8. The Sample Size for the Training Set
This product is a physical medical device. There is no "training set" in the context of machine learning or AI models. The design and validation relied on engineering principles, bench testing, and animal studies.
9. How the Ground Truth for the Training Set Was Established
As explained in point 8, there is no training set in the AI sense. The "ground truth" for the non-clinical and animal studies would be established through:
- Bench Testing: Engineering specifications, standardized test methods (e.g., ISO standards), and physical measurements.
- Animal Studies: Direct observation of device performance in a live biological model by trained veterinary and research staff.

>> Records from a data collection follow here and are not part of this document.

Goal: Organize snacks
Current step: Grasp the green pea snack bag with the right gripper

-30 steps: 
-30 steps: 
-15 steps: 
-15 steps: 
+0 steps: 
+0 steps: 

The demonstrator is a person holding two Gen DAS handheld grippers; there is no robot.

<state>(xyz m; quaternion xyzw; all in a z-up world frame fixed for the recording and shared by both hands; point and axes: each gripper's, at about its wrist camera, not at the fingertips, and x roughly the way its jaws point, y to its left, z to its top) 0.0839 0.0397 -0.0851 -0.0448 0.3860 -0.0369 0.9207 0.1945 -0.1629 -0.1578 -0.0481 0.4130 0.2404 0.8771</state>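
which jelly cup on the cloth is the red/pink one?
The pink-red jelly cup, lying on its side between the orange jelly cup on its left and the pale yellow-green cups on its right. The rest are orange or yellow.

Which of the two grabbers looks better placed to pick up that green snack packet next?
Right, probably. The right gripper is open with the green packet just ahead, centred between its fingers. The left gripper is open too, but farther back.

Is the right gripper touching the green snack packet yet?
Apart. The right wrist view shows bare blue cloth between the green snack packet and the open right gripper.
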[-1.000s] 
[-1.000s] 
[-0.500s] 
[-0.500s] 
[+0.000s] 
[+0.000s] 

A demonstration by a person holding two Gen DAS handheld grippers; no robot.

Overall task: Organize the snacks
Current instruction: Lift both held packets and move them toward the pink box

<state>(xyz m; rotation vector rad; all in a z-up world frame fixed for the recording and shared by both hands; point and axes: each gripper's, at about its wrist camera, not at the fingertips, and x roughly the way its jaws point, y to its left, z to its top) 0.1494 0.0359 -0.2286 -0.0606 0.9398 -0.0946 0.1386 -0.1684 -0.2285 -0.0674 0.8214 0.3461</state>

§ 870.3375 Cardiovascular intravascular filter.
(a)
Identification. A cardiovascular intravascular filter is an implant that is placed in the inferior vena cava for the purpose of preventing pulmonary thromboemboli (blood clots generated in the lower limbs and broken loose into the blood stream) from flowing into the right side of the heart and the pulmonary circulation.(b)
Classification. Class II. The special controls for this device are:(1) “Use of International Standards Organization's ISO 10993 ‘Biological Evaluation of Medical Devices Part I: Evaluation and Testing,’ ” and
(2) FDA's:
(i) “510(k) Sterility Review Guidance and Revision of 2/12/90 (K90-1)” and
(ii) “Guidance for Cardiovascular Intravascular Filter 510(k) Submissions.”